9.ひとつお節介を焼いてみたんだが
「え?私に頼み?なんでしょう?」
「昨日そこの幽霊に聞いたんだよ。条件はあるけど、少しの間なら輪廻の順番待ちの魂をこっちに呼び戻せるんだろう?タマちゃん、あんたなら」
と、頼んでる途中で
「お任せください!『岩津友武さんっ、どうぞこちらにいらしてくださいっ、笹森薫子ちゃんがお待ちですよっ!』」
と、力強くタマちゃんが声を張り上げた。すると、幽霊から1歩分ほど離れた場所にレトロなデザインの学生服を着た細面の青年が現れた。紛れもなく友武さんだ。
「……よく俺の頼みがわかったな。っていうかどっちにしろこうするつもりだったのか」
「ええ、せっかく誤解が解けたんですからね」
しかし、肝心の幽霊は顔を強張らせると、くるりと回って背を向けてしまった。そんな幽霊に友武さんが話しかける。
「会いたかったですよ、薫子さん」
「……私はお会いしたくなどありませんでした」
心にも無いであろう幽霊の言葉につい、横から口を挟んでしまう。
「昨日、『双方が再会を強く願っている場合に限って』魂を呼び戻せるって言ってたのはお前だろうが」
「余計なことを!……今更、あわせる顔などあるわけがないでしょう!」
そんな頑なな態度の幽霊に友武さんは後ろから歩み寄り、肩に手を置いて話しかける。
「ごめんね。もっと早く待ち合わせ場所に行くことができなくて。そして、僕が早くに亡くなってしまったせいで長いこと誤解させてしまって」
いずれも友武さんに責任は無いと思うのだけど、100年を超えるの恋人の苦悩を想えば一言謝らずにはいられなかったのだろう。
「でも間に合って良かった……薫子さん、こちらを向いてもらえないか」
「……」
「輪廻の輪に乗るまでの残された時間、僕と過ごすのは嫌かい?」
「……嫌なわけがないでしょう!」
幽霊は振り向いて友武さんにしがみついた。
友武さんの背に隠れて表情は見えないが、幽霊が強く掴んだせいで友武さんの服に寄った深い皺が、幽霊の想いを語っているように俺には思えた。
それから友武さんが俺とタマちゃんの方に振り返って言った。
「挨拶が遅れてしまったけど友政兄の弟の友武といいます。僕の不始末でずいぶん面倒をかけてしまったようで申し訳ない」
「いえいえ、貴方に不始末なんかありませんよ」
「ああ、俺が手を貸したのも成り行きだしな」
「それでも礼を言わせてもらえないか。正直、こうして薫子さんと再会できないまま、輪廻の輪に乗ってしまうのだろうと諦めかけていたんだ。君達のおかげでこうして会うことができた。ありがとう」
「どういたしまして」
「まあ、気持ちはもらっとくよ」
俺が答えた後からゆっくりと二人の輪郭が薄くなっていく。友武さんは俺達に軽く手を振っっていた。

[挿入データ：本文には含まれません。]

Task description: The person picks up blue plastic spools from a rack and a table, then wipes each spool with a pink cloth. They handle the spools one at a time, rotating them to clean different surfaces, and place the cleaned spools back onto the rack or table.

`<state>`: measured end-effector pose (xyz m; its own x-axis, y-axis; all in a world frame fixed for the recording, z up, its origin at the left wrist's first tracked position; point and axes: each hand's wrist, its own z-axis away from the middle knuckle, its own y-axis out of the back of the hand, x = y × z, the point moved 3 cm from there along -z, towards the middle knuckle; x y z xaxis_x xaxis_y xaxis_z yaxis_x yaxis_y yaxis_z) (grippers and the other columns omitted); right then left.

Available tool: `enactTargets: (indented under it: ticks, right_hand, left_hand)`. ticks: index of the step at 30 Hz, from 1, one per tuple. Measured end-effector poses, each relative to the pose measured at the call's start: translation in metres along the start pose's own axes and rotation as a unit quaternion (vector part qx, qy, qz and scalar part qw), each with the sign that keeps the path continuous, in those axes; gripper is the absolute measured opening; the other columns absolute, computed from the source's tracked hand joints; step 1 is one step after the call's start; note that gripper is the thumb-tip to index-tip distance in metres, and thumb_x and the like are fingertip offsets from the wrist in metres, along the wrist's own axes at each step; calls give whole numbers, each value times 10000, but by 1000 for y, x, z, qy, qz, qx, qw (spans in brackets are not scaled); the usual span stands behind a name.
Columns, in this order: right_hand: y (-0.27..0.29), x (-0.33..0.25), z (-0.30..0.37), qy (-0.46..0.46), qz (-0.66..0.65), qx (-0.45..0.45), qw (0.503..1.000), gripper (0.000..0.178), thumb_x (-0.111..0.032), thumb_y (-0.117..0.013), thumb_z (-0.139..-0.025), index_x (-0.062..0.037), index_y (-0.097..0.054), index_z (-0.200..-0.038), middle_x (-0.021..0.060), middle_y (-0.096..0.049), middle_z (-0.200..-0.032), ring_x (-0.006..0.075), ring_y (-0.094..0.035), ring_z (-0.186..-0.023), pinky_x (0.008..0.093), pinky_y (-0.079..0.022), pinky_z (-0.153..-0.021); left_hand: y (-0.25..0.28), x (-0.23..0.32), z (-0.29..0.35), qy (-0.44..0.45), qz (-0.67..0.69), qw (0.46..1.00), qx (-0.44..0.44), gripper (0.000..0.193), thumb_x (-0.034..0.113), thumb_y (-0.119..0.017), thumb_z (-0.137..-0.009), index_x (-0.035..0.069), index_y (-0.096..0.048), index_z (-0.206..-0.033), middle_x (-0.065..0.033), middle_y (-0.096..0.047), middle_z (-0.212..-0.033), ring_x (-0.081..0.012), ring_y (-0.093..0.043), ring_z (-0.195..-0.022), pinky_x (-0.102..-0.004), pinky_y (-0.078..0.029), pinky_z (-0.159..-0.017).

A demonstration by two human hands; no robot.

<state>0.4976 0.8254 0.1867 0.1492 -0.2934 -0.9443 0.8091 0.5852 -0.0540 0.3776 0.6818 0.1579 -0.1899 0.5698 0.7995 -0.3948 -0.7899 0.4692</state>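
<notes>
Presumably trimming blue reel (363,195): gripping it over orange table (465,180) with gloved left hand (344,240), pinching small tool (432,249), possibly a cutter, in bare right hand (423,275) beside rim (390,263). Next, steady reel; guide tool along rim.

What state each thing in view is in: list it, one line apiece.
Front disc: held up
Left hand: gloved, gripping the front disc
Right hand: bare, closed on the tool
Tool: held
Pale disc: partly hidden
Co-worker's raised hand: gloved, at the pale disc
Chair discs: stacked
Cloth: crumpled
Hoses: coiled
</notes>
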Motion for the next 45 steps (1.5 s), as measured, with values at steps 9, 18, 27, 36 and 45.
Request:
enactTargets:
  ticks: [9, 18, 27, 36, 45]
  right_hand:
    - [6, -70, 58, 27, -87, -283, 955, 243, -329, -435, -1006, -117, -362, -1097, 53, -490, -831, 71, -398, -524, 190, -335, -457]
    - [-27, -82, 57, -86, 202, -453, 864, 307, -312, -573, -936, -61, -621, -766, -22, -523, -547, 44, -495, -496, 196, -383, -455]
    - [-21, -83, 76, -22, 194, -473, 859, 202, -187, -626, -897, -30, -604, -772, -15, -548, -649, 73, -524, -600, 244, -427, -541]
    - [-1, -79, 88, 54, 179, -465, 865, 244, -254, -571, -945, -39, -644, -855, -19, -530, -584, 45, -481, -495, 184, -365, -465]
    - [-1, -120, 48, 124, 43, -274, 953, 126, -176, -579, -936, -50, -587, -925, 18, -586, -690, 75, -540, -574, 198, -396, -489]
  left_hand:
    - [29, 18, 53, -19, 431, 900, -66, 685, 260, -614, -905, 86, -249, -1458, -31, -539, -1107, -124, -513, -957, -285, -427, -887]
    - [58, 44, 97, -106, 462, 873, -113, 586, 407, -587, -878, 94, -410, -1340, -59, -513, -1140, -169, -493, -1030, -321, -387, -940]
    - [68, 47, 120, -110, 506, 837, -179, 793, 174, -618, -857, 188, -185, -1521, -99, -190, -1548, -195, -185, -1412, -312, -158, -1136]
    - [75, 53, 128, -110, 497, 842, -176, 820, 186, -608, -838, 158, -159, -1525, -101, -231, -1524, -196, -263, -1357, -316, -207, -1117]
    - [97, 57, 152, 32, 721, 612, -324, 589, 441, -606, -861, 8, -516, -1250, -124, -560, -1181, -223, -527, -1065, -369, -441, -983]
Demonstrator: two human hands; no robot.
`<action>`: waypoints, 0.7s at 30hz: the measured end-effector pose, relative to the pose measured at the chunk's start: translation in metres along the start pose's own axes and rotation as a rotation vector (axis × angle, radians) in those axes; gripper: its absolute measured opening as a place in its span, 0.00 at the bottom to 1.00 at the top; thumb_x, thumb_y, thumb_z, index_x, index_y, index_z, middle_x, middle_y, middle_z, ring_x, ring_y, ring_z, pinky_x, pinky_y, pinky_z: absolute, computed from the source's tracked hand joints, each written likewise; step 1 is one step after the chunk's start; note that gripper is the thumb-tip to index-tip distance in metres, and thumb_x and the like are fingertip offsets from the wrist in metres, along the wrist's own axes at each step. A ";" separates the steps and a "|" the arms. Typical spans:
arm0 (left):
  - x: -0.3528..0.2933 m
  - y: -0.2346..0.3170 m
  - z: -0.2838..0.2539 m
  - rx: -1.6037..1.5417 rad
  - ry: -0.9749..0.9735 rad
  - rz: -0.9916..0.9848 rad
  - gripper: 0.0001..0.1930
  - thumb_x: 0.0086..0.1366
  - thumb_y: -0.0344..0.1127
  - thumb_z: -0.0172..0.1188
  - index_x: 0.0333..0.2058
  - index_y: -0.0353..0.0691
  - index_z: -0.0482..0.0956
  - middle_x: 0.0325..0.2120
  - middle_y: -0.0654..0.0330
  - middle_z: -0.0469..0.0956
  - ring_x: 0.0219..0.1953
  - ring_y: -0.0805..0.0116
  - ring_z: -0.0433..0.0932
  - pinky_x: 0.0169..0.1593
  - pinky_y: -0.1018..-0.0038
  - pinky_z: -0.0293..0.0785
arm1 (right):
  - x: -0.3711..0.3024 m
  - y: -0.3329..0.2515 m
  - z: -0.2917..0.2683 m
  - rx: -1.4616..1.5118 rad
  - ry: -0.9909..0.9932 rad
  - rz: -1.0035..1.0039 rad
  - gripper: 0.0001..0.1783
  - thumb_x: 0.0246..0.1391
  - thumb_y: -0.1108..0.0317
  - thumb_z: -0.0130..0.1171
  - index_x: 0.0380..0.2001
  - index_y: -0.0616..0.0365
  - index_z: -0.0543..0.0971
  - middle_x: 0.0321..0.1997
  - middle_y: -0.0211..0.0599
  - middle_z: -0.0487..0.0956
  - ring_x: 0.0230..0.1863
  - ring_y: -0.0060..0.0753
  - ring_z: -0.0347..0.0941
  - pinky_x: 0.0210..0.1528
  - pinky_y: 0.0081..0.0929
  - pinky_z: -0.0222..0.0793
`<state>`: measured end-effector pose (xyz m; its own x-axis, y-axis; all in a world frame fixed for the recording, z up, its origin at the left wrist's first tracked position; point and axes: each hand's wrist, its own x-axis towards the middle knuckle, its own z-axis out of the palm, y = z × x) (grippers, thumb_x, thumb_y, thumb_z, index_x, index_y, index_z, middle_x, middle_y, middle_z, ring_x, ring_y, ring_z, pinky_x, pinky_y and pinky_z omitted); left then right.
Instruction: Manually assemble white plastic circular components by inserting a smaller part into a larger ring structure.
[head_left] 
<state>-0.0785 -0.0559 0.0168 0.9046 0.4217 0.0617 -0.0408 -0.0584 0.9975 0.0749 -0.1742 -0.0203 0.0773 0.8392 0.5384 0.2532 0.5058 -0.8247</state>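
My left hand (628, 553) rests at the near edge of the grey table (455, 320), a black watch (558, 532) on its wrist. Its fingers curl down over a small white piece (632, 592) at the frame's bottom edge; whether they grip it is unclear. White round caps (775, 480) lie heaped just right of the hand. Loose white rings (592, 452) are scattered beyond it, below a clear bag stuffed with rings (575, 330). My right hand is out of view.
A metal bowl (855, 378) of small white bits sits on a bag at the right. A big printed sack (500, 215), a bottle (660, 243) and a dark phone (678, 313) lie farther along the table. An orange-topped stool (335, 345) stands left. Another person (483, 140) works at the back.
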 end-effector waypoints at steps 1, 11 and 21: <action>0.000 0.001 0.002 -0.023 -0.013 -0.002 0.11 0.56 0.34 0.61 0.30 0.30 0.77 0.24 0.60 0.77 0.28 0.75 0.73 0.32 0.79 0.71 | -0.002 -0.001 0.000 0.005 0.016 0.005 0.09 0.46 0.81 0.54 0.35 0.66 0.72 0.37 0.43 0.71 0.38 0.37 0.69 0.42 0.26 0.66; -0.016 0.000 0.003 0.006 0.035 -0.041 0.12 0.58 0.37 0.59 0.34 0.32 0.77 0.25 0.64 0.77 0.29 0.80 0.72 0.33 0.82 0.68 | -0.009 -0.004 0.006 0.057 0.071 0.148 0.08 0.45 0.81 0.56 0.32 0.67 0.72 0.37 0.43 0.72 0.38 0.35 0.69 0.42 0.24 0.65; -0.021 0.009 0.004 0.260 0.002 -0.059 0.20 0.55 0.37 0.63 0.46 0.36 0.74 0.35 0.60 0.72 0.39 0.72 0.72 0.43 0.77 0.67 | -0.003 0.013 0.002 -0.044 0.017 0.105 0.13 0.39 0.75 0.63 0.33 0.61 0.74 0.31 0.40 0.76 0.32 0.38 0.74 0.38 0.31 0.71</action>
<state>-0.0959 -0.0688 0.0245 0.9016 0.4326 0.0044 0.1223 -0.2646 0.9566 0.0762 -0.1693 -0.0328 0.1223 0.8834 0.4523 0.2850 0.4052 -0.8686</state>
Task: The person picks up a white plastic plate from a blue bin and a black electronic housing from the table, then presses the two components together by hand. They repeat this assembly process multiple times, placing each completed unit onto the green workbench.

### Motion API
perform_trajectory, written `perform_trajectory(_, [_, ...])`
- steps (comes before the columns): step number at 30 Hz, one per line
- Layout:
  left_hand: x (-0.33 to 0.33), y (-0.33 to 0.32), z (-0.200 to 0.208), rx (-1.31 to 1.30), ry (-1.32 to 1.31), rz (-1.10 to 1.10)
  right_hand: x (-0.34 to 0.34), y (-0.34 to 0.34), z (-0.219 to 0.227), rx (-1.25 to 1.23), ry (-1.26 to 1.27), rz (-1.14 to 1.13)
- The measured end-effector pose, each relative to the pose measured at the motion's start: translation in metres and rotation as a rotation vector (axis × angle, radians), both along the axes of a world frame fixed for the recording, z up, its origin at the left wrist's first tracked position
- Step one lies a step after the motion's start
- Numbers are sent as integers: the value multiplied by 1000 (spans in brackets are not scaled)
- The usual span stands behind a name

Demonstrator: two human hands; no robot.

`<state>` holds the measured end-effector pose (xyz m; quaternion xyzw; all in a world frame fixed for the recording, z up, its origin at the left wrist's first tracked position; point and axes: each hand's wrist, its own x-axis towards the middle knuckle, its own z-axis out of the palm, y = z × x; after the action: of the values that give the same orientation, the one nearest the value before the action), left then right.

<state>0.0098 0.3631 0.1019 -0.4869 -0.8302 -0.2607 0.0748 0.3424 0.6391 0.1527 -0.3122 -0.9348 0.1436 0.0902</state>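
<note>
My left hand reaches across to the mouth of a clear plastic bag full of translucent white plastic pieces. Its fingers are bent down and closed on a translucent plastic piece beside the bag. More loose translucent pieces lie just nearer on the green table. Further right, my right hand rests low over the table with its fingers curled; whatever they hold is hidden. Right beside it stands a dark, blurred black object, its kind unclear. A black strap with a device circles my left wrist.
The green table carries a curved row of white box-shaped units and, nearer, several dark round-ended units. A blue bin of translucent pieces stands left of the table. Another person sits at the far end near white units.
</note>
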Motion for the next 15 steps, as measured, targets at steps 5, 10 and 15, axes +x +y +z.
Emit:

すると、友武さんの陰から幽霊がそっと顔を出し、礼のつもりか軽く頭を下げる。その直後に二人は消え、部屋にはタマちゃんと俺が残された。
「お幸せにね、薫子ちゃん……」
「やっと『トモ様』と再会できたんだ。仲良くやっていきなよ幽霊……いや、薫子さん」
お互いに独り言ちたタマちゃんと俺は顔を見合わせて笑いあった。